* What you are asked to do
Output only the lines below from the one containing "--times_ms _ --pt" to the one containing "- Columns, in", exactly as written, both ends kept.

+ + + + + + +

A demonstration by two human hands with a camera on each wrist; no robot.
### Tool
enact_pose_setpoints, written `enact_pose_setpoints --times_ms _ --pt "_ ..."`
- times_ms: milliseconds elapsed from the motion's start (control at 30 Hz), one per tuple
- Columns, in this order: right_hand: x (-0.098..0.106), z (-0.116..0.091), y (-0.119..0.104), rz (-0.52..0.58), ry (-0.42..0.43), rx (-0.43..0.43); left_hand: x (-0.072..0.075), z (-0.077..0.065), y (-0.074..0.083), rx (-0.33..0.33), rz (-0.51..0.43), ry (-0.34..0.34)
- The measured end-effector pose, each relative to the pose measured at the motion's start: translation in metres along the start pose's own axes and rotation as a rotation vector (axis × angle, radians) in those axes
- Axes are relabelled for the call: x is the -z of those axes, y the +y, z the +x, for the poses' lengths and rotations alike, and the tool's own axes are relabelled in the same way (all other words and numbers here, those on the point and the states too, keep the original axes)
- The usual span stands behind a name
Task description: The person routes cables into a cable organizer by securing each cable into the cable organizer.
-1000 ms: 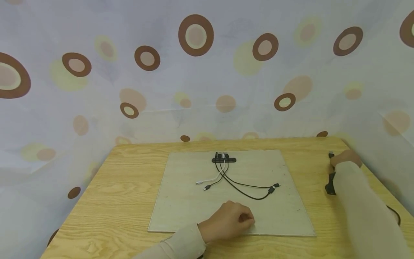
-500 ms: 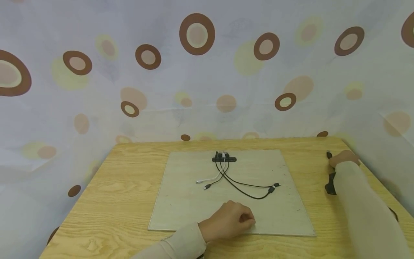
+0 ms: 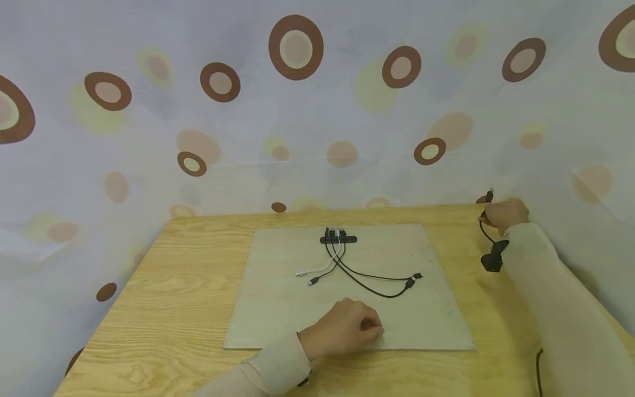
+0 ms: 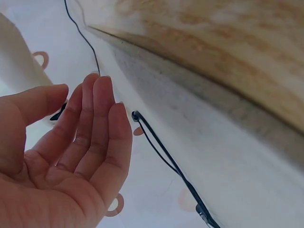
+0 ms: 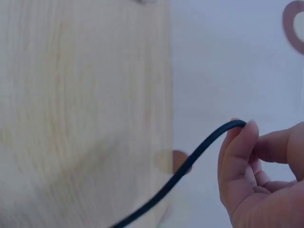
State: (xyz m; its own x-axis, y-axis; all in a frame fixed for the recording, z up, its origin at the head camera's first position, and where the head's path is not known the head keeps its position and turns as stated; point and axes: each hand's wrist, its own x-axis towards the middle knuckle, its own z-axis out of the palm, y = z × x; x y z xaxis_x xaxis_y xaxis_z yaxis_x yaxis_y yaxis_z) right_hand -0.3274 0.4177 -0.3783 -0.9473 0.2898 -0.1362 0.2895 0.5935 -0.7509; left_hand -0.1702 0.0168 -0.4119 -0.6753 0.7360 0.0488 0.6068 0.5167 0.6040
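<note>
In the head view my right hand (image 3: 507, 214) pinches a black cable (image 3: 484, 229) near its end, at the table's far right corner. The cable's connector (image 3: 489, 196) sticks up beyond the fingers. The right wrist view shows the black cable (image 5: 175, 176) curving down from between thumb and fingertips. My left hand (image 3: 342, 329) lies at the front of a pale board (image 3: 278, 314); its fingers are loosely curved with nothing in them, as the left wrist view of the hand (image 4: 90, 147) shows. At the board's back, a black cable holder (image 3: 351, 239) carries several cables.
From the holder, a white cable (image 3: 316, 271) and black cables (image 3: 369, 288) spread over the board. Wooden table (image 3: 173, 286) surrounds the board. A patterned curtain (image 3: 307, 182) hangs behind. Another piece of black cable (image 3: 538, 366) shows beside the right sleeve.
My right hand has lifted from the table's right side and moved away and slightly left, carrying the cable end up. The left hand stays in place.
</note>
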Motion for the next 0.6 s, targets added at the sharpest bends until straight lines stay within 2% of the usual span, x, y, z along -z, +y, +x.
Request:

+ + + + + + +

* Exercise response
enact_pose_setpoints, written `enact_pose_setpoints --times_ms _ --pt "_ ..."`
- times_ms: milliseconds elapsed from the motion's start (control at 30 Hz), one per tuple
- Columns, in this order: right_hand: x (-0.098..0.106), z (-0.116..0.091), y (-0.119..0.104), rz (-0.52..0.58), ry (-0.42..0.43), rx (-0.43..0.43); left_hand: x (-0.072..0.075), z (-0.077..0.065), y (-0.074..0.083), rx (-0.33..0.33), rz (-0.51..0.43), ry (-0.34..0.34)

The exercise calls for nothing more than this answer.